Doug Burgum, Governor of North Dakota said, “We are thrilled to welcome
Hess’ significant investment, which underscores the company’s
longstanding presence in North Dakota and commitment to our state. This
processing plant will provide much-needed capacity at a time when North
Dakota’s oil production nears record levels and associated natural gas
production continues to climb. It’s a huge step in the right direction
toward continuing to meet our flaring reduction goals and encouraging
responsible energy development and infrastructure investment.”
Jonathan Stein, Hess Midstream’s Chief Financial Officer said, “The
joint venture with Targa and related investments are expected to be
fully integrated into our existing contract structure. This reinforces
the competitive advantage we have through our long-term contracts with
Hess Corporation, which are 100 percent fee-based and designed to
deliver stable and growing cash flows while providing downside
protection. This strategic investment is expected to continue to enhance
Hess Midstream’s organic growth trajectory with limited use of our
balance sheet, while further increasing our dropdown timing flexibility.”
Construction costs for LM4 are anticipated to be approximately $150
million (gross to the joint venture), with $15 million attributable to
Hess Midstream ($60 million funded by HIP). In addition, Hess Midstream
and HIP will also invest approximately $100 million gross, $20 million
attributable to Hess Midstream, for new pipeline infrastructure to
gather volumes to the LM4 plant.
With these investments, Hess Midstream will have total processing
capacity of 350 million standard cubic feet per day of gas in the
Bakken, with export optionality north and south of the Missouri river.
Hess Midstream retains the option to further expand processing capacity
by de-bottlenecking the Tioga Gas Plant in the future and, as a
result, the previously planned turnaround at the Tioga Gas Plant in 2019
is expected to be deferred.
About Hess Midstream
Hess Midstream Partners LP is a fee-based, growth-oriented, traditional
master limited partnership that was formed to own, operate, develop and
acquire a diverse set of midstream assets to provide services to Hess
and third-party customers. Hess Midstream’s assets are primarily located
in the Bakken and Three Forks Shale plays in the Williston Basin area of
North Dakota.

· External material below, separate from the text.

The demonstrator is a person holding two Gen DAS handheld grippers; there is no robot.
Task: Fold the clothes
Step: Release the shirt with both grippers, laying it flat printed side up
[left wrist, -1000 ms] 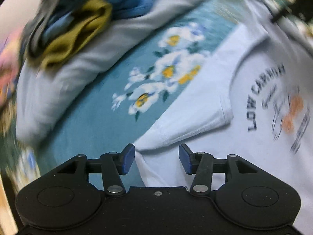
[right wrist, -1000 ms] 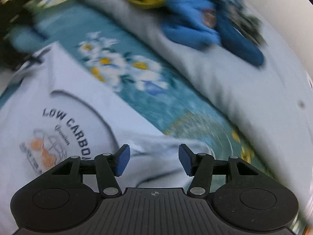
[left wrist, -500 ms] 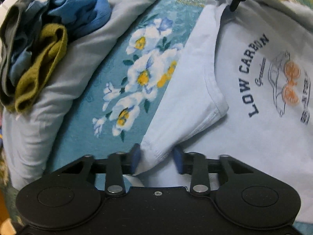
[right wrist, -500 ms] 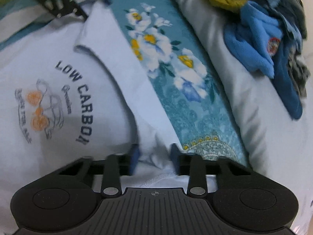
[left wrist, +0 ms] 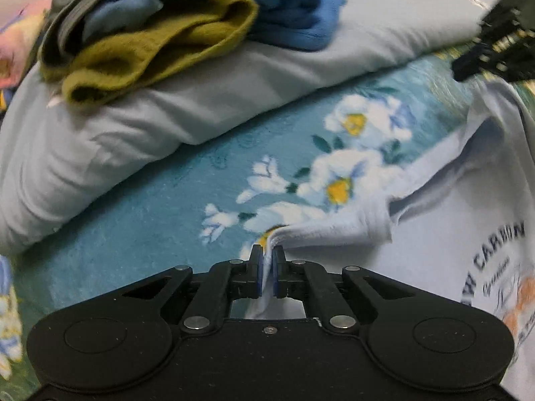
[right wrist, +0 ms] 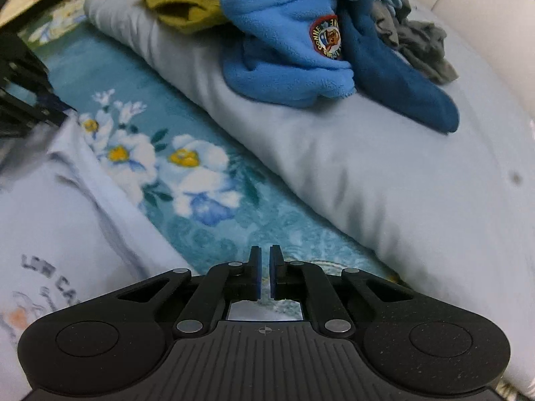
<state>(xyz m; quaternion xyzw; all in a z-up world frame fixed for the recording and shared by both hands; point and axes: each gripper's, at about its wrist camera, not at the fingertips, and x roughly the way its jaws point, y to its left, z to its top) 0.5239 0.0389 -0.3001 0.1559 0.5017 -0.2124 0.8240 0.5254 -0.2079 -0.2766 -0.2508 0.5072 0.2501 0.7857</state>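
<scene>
A white T-shirt (left wrist: 444,234) printed "LOW CARBON" lies on a teal floral blanket (left wrist: 150,234). My left gripper (left wrist: 266,260) is shut on the shirt's edge, with white cloth pinched between the blue pads. The shirt's side is lifted and stretched toward the other gripper's black body (left wrist: 498,50) at the upper right. In the right wrist view the shirt (right wrist: 50,217) fills the left side. My right gripper (right wrist: 265,260) has its jaws nearly together; a sliver of pale cloth shows behind them, but no cloth is plainly seen between the pads.
A grey pillow (left wrist: 167,110) lies across the back and carries a heap of clothes: an olive knit (left wrist: 160,43), a blue fleece (right wrist: 291,53) with a round badge, and grey pieces (right wrist: 421,46). The left gripper's black body (right wrist: 20,93) shows at the left edge.
Both grippers went from open, to closing on the shirt's edge, to shut. Both views have tilted up toward the pillow, and the shirt's side has risen off the blanket.
</scene>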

More information is available at www.hessmidstream.com.
Forward Looking Statements
This press release may include forward-looking statements within the
meaning of the federal securities laws. Generally, the words
“anticipate,” “estimate,” “expect,” “forecast,” “guidance,” “could,”
“may,” “should,” “believe, ”“intend,” “project,” “plan,” “predict,”
“will” and similar expressions identify forward-looking statements,
which generally are not historical in nature. Forward-looking statements
are subject to certain risks and uncertainties that could cause actual
results to differ materially from historical results and current
projections or expectations. When considering these forward-looking
statements, you should keep in mind the risk factors and other
cautionary statements in Hess Midstream’s prospectus dated April 4, 2017
and other SEC filings. Hess Midstream undertakes no obligation and does
not intend to update these forward-looking statements to reflect events
or circumstances occurring after this press release. You are cautioned
not to place undue reliance on these forward-looking statements, which
speak only as of the date of this press release.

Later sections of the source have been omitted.